Repeat the records below line by line, exactly, finishing on the line that contains "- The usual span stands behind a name".

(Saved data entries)
--- START ---
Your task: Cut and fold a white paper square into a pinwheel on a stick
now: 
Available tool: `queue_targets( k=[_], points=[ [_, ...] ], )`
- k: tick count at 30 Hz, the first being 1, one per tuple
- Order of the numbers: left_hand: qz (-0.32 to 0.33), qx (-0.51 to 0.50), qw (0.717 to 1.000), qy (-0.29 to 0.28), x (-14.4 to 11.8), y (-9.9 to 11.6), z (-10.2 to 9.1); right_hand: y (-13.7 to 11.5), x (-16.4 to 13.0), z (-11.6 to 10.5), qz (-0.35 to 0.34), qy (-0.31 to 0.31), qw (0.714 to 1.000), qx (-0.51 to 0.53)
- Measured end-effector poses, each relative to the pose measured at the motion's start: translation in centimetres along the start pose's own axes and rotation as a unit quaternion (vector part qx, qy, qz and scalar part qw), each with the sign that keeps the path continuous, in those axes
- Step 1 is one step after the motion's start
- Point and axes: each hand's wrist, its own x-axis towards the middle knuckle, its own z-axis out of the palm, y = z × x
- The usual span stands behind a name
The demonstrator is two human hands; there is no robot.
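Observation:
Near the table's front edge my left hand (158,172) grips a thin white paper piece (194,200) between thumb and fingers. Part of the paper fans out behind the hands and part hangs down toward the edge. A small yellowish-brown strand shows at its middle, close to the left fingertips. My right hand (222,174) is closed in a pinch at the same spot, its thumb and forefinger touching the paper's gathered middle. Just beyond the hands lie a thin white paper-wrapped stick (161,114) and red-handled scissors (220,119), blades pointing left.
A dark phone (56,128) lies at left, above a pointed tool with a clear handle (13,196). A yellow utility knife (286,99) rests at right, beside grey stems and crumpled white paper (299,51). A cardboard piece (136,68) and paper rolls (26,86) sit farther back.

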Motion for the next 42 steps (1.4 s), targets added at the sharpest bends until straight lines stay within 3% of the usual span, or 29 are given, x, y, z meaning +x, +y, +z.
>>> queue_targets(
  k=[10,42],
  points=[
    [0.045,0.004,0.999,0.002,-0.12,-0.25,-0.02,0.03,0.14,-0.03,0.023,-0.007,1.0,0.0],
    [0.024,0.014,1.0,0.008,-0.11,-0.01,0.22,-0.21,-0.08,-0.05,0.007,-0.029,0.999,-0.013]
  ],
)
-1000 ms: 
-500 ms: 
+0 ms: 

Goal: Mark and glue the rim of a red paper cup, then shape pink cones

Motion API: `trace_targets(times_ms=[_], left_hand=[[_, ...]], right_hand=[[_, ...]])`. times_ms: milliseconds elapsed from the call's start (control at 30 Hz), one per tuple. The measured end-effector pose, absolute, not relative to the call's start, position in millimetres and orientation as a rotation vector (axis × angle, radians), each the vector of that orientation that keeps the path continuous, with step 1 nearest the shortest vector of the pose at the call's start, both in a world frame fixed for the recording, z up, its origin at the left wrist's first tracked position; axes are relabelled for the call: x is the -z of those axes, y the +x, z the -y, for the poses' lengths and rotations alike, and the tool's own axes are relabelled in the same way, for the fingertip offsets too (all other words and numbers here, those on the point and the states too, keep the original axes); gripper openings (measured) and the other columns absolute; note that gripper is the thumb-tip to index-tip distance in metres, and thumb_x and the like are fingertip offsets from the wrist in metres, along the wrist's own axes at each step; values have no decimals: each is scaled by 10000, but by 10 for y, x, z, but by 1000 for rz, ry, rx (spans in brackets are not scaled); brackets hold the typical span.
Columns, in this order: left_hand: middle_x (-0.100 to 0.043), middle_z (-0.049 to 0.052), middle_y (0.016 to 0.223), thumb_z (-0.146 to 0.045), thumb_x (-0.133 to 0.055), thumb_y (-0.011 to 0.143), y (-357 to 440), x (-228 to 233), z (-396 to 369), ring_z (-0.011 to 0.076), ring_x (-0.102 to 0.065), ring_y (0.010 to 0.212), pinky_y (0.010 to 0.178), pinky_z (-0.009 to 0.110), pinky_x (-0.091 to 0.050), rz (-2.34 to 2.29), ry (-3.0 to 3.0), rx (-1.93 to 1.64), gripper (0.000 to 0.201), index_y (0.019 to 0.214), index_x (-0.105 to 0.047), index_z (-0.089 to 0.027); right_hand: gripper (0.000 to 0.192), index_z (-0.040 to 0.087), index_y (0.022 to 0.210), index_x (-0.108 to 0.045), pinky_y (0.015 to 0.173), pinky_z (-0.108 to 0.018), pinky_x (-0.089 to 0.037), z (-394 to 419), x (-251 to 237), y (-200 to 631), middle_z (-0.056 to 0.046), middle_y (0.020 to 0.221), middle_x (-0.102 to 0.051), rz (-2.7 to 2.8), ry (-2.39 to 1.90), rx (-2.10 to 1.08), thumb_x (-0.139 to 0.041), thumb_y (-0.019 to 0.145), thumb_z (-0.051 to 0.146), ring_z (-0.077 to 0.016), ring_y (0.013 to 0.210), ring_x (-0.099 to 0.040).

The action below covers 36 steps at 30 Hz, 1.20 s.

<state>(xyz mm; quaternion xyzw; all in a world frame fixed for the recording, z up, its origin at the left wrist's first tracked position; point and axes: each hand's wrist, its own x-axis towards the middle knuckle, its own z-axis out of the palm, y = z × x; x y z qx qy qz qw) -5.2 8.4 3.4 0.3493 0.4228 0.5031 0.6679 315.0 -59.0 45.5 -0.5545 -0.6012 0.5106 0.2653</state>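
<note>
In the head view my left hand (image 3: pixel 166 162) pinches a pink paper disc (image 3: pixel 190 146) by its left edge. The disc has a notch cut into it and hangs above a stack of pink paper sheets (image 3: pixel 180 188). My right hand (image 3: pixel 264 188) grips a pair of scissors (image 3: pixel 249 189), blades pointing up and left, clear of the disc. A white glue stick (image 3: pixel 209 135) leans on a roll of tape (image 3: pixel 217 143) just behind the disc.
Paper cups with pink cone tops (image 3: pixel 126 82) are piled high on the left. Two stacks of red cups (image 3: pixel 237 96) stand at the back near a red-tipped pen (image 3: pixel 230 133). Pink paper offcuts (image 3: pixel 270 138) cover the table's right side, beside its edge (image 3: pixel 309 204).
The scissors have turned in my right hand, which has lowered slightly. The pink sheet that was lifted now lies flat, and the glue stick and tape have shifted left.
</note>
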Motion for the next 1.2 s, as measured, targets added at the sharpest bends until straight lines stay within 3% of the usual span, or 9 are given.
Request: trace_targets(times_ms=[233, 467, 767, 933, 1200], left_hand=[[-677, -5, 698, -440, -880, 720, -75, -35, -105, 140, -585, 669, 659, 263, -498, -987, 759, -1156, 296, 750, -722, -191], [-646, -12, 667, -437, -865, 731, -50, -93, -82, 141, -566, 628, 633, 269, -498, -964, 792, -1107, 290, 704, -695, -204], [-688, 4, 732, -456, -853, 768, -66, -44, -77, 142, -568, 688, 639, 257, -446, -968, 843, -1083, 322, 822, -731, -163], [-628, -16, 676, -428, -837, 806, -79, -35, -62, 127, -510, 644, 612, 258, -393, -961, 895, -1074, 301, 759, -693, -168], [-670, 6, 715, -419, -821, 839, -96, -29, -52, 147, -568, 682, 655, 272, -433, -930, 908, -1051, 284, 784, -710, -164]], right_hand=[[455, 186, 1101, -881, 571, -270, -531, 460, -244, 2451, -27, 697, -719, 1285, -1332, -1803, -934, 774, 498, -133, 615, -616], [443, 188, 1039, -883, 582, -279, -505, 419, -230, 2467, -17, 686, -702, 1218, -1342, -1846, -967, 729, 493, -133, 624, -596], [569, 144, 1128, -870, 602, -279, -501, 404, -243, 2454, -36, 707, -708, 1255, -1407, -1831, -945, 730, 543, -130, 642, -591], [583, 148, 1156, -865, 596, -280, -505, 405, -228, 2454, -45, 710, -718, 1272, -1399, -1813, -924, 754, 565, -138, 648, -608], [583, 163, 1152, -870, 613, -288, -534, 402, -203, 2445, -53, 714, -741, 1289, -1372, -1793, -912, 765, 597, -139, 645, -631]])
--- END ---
▶ [Solution for this task]:
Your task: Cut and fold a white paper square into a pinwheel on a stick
now: 
Available tool: `queue_targets( k=[_], points=[ [_, ...] ], )`
- k: tick count at 30 Hz, the first being 1, one per tuple
- Order of the numbers: left_hand: qz (-0.32 to 0.33), qx (-0.51 to 0.50), qw (0.717 to 1.000), qy (-0.29 to 0.28), x (-14.4 to 11.8), y (-9.9 to 11.6), z (-10.2 to 9.1); right_hand: y (-13.7 to 11.5), x (-16.4 to 13.0), z (-11.6 to 10.5), qz (-0.35 to 0.34), qy (-0.31 to 0.31), qw (0.714 to 1.000), qx (-0.51 to 0.53)
- Measured end-effector poses, each relative to the pose measured at the motion's start: translation in centimetres along the start pose's own axes and rotation as a unit quaternion (vector part qx, qy, qz and scalar part qw), each with the sign that keeps the path continuous, in those axes
- Step 1 is one step after the motion's start
- Point and axes: each hand's wrist, its own x-axis towards the middle knuckle, its own z-axis out of the palm, y = z × x
- The usual span stands behind a name

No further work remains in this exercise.